やがて発車ベルが鳴り終わり、電車はモーターを唸らせながら、ゆっくりとしたスピードで上野駅を出発した。
複雑に交差するポイントを抜け、車窓の視界が開けると、快速ラビットは徐々にスピードを上げ、最初の通過駅である尾久駅をあっという間に駆け抜けていく。
「それでさっきの続きなんですが、実はこの『快速ラビット』は、なんと現在、一日4本、しかも宇都宮方面に行く下り列車しか存在しません」
「え? じゃあ、上野に戻ってくる上りの快速電車はないの⁉」
「実は、数年前までは存在してたんだけど、コロナウイルスによる利用客の減少やダイヤ改正の煽りを受けて、上り列車はなくなってしまったんだ」
「そうなんですね……。じゃあ、昔はもっといっぱい走っていたのですか?」
「そう! コロナ前は朝と夕方に1時間に1本くらいの割合で走ってたんだけど、今は大部分が各駅停車に格下げされちゃったんだよね」
「なるほど。そういえばさっき、ヒマリ先輩が『昼間に快速に乗った』みたいな話をしてたわよね。あれは何だったの?」
「あれはね……」
ハルトが嬉々として鉄オタ知識を披露しようとした矢先、進行方向左側の車窓から、別の線路がスーッと合流してきた。

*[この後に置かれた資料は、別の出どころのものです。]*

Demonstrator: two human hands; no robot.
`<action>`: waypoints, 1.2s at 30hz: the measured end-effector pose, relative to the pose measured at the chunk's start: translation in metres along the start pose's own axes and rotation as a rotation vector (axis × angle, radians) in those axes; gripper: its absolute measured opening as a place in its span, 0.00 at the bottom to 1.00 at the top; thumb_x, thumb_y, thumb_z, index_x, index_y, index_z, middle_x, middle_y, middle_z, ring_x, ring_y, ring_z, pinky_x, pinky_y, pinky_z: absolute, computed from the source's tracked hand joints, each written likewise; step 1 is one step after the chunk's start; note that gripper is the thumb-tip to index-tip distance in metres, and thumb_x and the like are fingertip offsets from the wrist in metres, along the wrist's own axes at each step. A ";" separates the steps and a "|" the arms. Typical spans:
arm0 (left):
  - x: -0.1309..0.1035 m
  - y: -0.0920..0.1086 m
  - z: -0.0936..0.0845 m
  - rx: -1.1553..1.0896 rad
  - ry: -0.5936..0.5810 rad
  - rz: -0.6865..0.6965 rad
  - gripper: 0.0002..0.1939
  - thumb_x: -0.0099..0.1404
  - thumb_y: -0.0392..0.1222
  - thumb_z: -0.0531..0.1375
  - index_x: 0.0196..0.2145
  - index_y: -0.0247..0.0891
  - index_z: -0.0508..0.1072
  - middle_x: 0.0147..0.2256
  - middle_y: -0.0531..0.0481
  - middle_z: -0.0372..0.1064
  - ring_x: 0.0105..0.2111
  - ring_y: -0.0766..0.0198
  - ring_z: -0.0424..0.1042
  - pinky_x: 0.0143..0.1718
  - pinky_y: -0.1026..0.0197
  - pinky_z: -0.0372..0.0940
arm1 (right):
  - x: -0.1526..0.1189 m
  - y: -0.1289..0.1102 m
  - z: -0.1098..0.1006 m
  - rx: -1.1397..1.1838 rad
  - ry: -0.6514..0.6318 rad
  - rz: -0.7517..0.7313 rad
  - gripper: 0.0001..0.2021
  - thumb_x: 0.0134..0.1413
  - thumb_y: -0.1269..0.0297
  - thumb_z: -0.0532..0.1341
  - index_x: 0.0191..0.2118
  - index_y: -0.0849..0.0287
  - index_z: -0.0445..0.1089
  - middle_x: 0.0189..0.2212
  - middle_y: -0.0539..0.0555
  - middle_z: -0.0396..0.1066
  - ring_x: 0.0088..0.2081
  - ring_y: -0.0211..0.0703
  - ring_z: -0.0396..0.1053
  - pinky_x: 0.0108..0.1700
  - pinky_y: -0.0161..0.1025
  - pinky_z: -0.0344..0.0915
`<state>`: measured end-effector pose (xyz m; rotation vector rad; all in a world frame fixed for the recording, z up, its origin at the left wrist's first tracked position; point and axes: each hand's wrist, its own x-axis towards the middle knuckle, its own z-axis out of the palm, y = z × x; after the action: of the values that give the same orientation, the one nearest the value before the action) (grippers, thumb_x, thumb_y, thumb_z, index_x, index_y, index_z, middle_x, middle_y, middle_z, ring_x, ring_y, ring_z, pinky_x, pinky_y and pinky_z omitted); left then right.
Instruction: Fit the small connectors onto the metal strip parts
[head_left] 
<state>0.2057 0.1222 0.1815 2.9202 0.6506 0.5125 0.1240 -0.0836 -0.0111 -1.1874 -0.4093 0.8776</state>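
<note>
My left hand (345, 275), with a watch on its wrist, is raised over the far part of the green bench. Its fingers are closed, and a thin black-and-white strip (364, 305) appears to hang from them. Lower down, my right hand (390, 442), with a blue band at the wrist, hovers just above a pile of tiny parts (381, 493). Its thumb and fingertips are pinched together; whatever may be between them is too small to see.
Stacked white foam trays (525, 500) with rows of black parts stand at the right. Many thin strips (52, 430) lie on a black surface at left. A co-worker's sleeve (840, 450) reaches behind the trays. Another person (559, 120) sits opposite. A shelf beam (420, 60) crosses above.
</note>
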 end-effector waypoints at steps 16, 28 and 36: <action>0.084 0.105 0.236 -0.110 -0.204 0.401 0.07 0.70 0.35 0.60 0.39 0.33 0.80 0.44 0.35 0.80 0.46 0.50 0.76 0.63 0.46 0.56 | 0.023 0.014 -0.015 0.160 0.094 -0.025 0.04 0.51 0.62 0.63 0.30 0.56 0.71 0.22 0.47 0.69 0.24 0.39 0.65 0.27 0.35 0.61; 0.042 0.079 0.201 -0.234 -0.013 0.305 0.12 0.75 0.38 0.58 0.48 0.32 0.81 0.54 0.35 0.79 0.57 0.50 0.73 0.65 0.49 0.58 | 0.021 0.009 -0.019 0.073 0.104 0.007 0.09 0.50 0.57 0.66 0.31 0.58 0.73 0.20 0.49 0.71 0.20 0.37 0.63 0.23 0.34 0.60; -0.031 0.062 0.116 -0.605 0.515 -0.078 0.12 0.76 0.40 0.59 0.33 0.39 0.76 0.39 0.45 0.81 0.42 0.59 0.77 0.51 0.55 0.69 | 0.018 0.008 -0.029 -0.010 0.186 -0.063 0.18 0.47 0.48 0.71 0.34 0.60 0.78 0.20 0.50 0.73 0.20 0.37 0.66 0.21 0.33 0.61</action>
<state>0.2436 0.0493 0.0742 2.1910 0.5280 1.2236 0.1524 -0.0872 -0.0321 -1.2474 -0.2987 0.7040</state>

そしてちょうど、そちらの線路にも、同じ方向へ向かって走る電車が並走していたのだが……。
「あれ? あの電車の色、私達が乗ってる電車と全く同じじゃないかしら?」
アサが窓の外を指さした。
「いいところに気が付いたね。あれは『湘南新宿ライン』っていって、新宿駅や渋谷駅を経由して、宇都宮線や高崎線と、南の東海道線や横須賀線を結ぶ電車が走ってるルートなんだ。多分だけど、ヒマ君が昼間に乗ったっていう快速は、僕たちが今乗っている上野駅始発の電車じゃなくて、湘南新宿ラインを経由して横浜や鎌倉の方に行く電車なんだよね。あっちは日中でも一時間に一本走ってるよ」
「なるほど。宇都宮線の快速は、新宿に行く電車の方がメインストリームになっているのですね」
「その通り!」
電車は赤羽を出発し、荒川を越えて埼玉県へと突入する。
大宮駅を出発すると、車窓の景色はガラリと変わり、都会的なビル群から郊外の住宅地へ、そして緑豊かな田園風景へと広がっていった。
そんな初夏の風を切り裂きながら、宇都宮線の快速ラビットは時速100kmを超えるスピードで、一路北を目指して力強く進んでいく。
三人を乗せた列車が、目的の終点・宇都宮駅のホームに滑り込んだのは、午前9時20分のことだった。